In late May, Quebec announced its intention to send patients to the United States. The reason: of the 1,200 patients in the province needing radiation therapy, nearly 300 had been waiting more than eight weeks for treatment, some as long as 19 weeks. "It's never been this bad," says Dr. Carolyn Freeman, chief of radiation-oncology at Montreal's McGill University Health Centre and the head of a government advisory committee on cancer treatment. "It is a crisis now."
Freeman is encouraged by the recent response from Quebec's health minister, Pauline Marois. Among the new measures announced to deal with the problem are a special cancer task force and plans to recruit more oncologists and buy new radiation machines. But many critics contend the predicament was a foreseeable one. Quebec oncologists warned the government in the 1980s about a shortage of doctors. Still, the province established a limit on the number of openings for cancer specialists. "It's definitively a flagrant lack of planning," argues Dr. Michel Gélinas, vice-president of Quebec's Association of Radio-oncologists.

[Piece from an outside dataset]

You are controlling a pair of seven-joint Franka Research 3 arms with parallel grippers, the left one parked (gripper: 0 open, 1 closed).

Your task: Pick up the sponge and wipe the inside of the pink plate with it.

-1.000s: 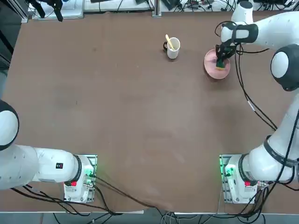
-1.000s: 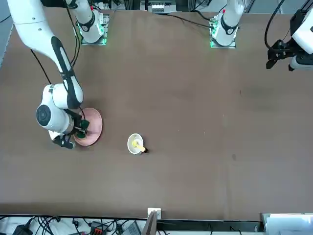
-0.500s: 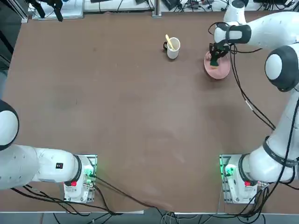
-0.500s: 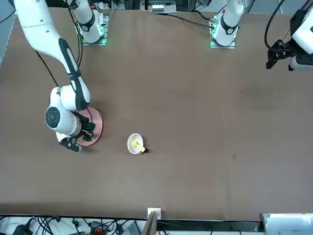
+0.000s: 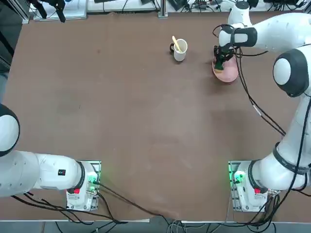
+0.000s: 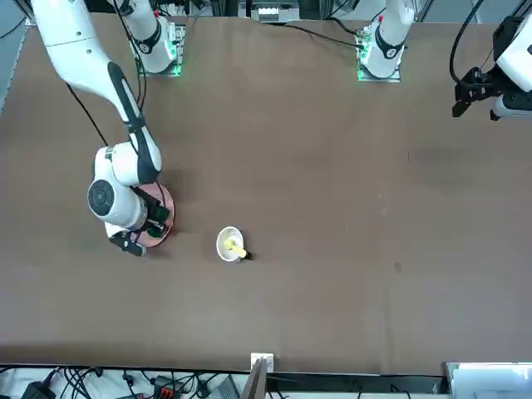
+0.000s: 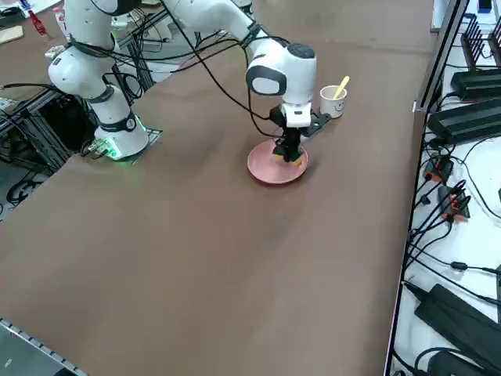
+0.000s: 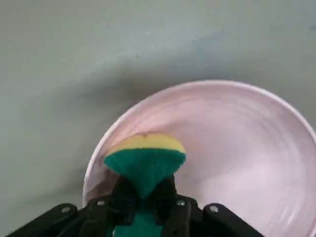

The problems in the health-care system may also come at a political cost for the Bouchard government. The militancy among the nurses and other health-care workers may presage even larger troubles to come when negotiations with the rest of Quebec's 400,000 public sector workers kick into high gear this fall. Bouchard has pledged to create "winning conditions" for a sovereignty referendum - which some observers say may be held next year. But widespread labour unrest may deal the PQ's aspirations a blow. "It's rare that a government emerges stronger from those kinds of confrontations," says Louis Massicotte, a professor of political science at the Université de Montréal. For the Bouchard government, last week's standoff with the nurses may be just the first of many headaches.